To fund our domestic working capital requirements, we have available unsecured revolving lines of credit
with aggregate seasonal limits ranging from $50 million to $125 million, of which $25 million to $100 million is
committed. At December 31, 2009, no balance was outstanding under these lines of credit and we were in
compliance with all associated covenants. Internationally, our subsidiaries have local currency operating lines of
credit in place guaranteed by us with a combined limit of approximately $105.1 million at December 31, 2009, of
which $3.6 million is designated as a European customs guarantee. At December 31, 2009, no balance was
outstanding under these lines of credit.
We expect to fund our future capital expenditures with existing cash, operating cash flows and credit
facilities. If the need arises for additional expenditures, we may need to seek additional funding. Our ability to
obtain additional financing will depend on many factors, including prevailing market conditions, our financial
condition, and our ability to negotiate favorable terms and conditions.

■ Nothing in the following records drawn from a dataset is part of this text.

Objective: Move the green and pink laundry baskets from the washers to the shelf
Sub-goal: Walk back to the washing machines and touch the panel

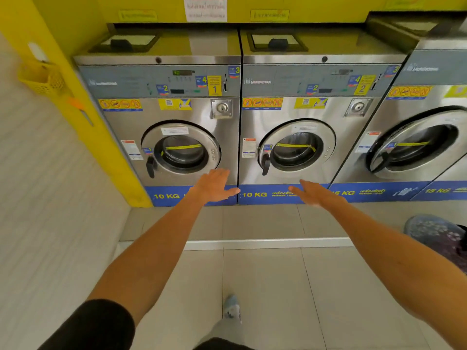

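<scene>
Both arms are stretched out toward the washer marked 1 [174, 127], palms facing inward and fingers spread. The left hand [214, 185] hovers in front of this washer's lower right corner, by its blue 10 KG band; the right hand [316, 194] is to the right of that, before the base of the washer marked 2 [290, 132]. Both hands are loose and empty, gripping nothing. The set of the palms looks like a two-handed readiness to take something wide (a basket, most likely), yet no green or pink basket shows anywhere: the tops of the washers are bare apart from their lidded hatches. A small yellow basket [41, 77] hangs on the wall left of washer 1, and a patterned bundle [439, 236] lies on the floor well to its right. No shelf is in view.
</scene>
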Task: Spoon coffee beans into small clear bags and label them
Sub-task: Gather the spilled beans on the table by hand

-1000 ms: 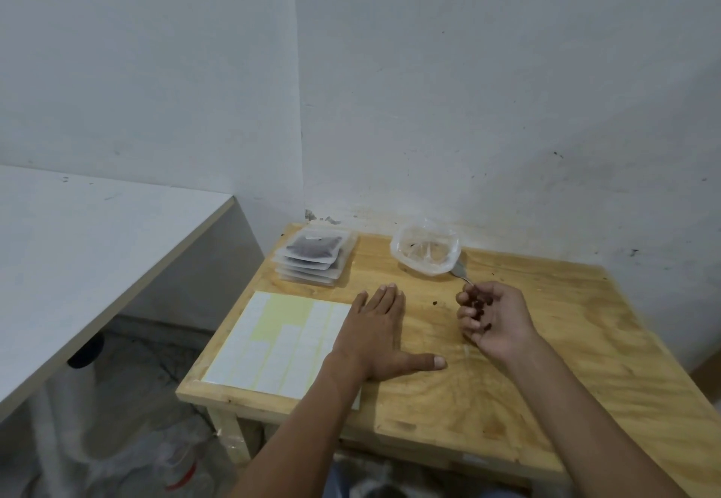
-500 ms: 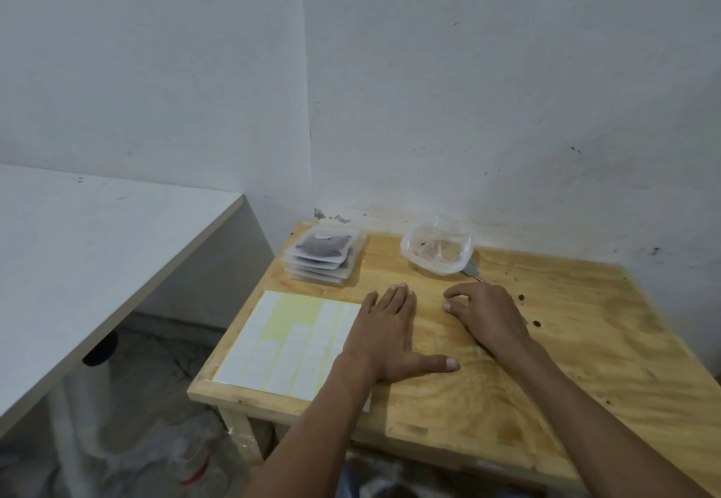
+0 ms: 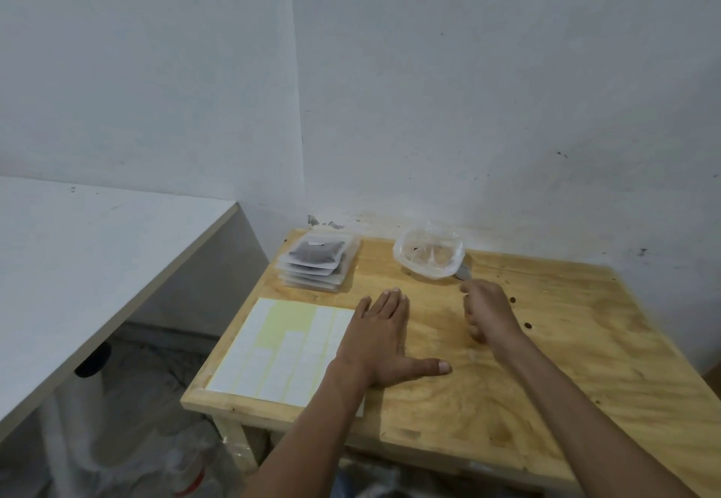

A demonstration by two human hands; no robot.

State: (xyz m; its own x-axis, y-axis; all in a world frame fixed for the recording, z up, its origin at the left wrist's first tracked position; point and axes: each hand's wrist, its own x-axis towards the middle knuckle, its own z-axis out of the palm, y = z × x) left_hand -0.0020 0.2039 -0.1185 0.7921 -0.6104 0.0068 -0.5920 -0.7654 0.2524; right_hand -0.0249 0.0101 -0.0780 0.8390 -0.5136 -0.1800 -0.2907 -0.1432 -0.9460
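Counter [image 3: 546, 380]: unvarnished plywood, matt, grain visible. Bowl [image 3: 428, 256] just beyond the right grip [image 3: 487, 312]: thin clear plastic, slightly glossy. Spoon [image 3: 463, 272]: dull metal. Stacked bags [image 3: 318, 261]: clear glossy plastic. Label sheet [image 3: 281, 349] beside the left grip [image 3: 384, 343]: smooth matt paper.

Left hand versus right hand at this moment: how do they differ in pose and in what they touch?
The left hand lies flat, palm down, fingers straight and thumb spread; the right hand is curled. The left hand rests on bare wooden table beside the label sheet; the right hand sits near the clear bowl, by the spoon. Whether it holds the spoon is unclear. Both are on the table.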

Financing may not be available on terms
that are acceptable or favorable to us, if at all.
Our operations are affected by seasonal trends typical in the outdoor apparel industry, and have historically
resulted in higher sales and profits in the third calendar quarter. This pattern has resulted primarily from the
timing of shipments to wholesale customers for the fall season. We believe that our liquidity requirements for at
least the next 12 months will be adequately covered by existing cash, cash provided by operations and existing
short-term borrowing arrangements.
The following table presents our estimated contractual commitments (in thousands):
Year ending December 31,
2010 2011 2012 2013 2014 Thereafter Total
Inventory purchase obligations (1) ..... 258,069 ———— —258,069
Operating leases (2):
Non-related parties ............. 28,379 27,534 26,137 25,678 23,869 128,672 260,269
Related party .................. 625 625 72 72 54 1,448
We have recorded liabilities for net unrecognized tax benefits related to income tax uncertainties in our
Consolidated Balance Sheet at December 31, 2009 of approximately $20.9 million; however, they have not been
included in the table above because we are uncertain about whether or when these amounts may be settled. See
Note 9 of Notes to Consolidated Financial Statements.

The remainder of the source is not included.